I have to say that this man, General Stubblebine was another of the unsung heroes of this phenomenon. You see little of him now, and hear him even less. He is a man who trusted much, believed in human possibility and potential and was willing to sacrifice himself to promote the notion that we are indeed more than the physical. Many who knew him before and after the service betrayed him in word and deed−an unforgivable tragedy. Had it not been for General Stubblebine, Remote Viewing may not have lived long enough for the rest of us to be writing, talking about, or teaching it at all.

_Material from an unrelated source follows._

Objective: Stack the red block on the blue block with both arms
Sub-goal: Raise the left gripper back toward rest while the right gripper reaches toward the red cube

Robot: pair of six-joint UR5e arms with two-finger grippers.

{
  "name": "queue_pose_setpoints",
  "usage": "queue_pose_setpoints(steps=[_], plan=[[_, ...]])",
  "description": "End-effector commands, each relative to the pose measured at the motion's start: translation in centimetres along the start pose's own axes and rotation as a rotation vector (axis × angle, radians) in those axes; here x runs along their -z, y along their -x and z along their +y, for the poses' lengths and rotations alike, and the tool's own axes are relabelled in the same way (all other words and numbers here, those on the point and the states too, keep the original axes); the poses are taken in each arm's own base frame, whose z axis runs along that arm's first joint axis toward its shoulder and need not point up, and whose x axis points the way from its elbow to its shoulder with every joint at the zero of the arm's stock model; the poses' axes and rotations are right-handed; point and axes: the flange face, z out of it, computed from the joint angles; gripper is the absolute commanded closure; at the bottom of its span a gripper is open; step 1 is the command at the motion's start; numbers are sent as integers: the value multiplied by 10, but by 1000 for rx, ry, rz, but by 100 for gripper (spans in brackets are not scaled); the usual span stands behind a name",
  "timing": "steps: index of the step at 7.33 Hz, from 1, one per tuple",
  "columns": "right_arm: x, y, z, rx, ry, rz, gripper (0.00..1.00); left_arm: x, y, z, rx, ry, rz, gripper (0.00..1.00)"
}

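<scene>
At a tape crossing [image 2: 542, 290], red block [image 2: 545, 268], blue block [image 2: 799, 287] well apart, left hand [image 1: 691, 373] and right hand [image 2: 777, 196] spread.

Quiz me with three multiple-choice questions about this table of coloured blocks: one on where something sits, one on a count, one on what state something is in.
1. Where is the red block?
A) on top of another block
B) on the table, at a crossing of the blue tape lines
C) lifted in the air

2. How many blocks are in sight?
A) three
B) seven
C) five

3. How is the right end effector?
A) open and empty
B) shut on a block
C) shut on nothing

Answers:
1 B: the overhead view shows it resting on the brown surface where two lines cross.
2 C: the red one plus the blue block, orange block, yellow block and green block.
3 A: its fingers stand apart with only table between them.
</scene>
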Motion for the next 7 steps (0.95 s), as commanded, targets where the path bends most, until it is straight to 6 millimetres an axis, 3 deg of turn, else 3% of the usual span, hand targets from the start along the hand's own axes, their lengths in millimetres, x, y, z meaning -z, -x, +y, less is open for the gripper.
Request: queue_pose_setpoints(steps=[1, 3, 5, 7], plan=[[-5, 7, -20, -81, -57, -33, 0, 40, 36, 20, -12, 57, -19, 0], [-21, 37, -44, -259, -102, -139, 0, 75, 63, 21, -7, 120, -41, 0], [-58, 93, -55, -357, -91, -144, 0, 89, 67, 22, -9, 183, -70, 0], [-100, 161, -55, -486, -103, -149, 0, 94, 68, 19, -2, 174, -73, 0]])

Fortunately, the SRI team had developed a prototype, ‘improved’ version of Remote Viewing known as “Coordinate Remote Viewing.” The term ‘Coordinate Remote Viewing‘ derived from the early assignment of targeting ‘coordinates’ using latitude and longitude. As the Remote Viewer’s continued to develop ever increasingly accurate information about the targets−the scientists reevaluated the use of latitude and longitude−assuming the Viewer’s had memorized the globe and were to a degree using the latitude and longitude ‘coordinates’ to locate portions of the globe through memory.

It was suspected that if they were indeed remembering a place on the face of the earth based solely on its physical location, then their descriptions of ‘perceived’ basic textures, colors, temperatures, dimensional aspects, et cetera of the target were not really due to Remote Viewing skills−they were simply working on memory. In reality, this was not the case, but the scientists did what they were supposed to do−suspect and inspect everything in accordance with scientific protocols.

Most of us never practice science−we merely become compilers and communicators of it. Most in this genre of work like to call themselves parapsychologists, and that is a grave mistake. In the quest for truth in Remote Viewing, there were no real parapsychologists as they are nothing more than individuals masquerading as scientists, alleging they can prove Remote Viewing, mind reading, telekinesis, psychokinesis and a host of other paranormal mysteries.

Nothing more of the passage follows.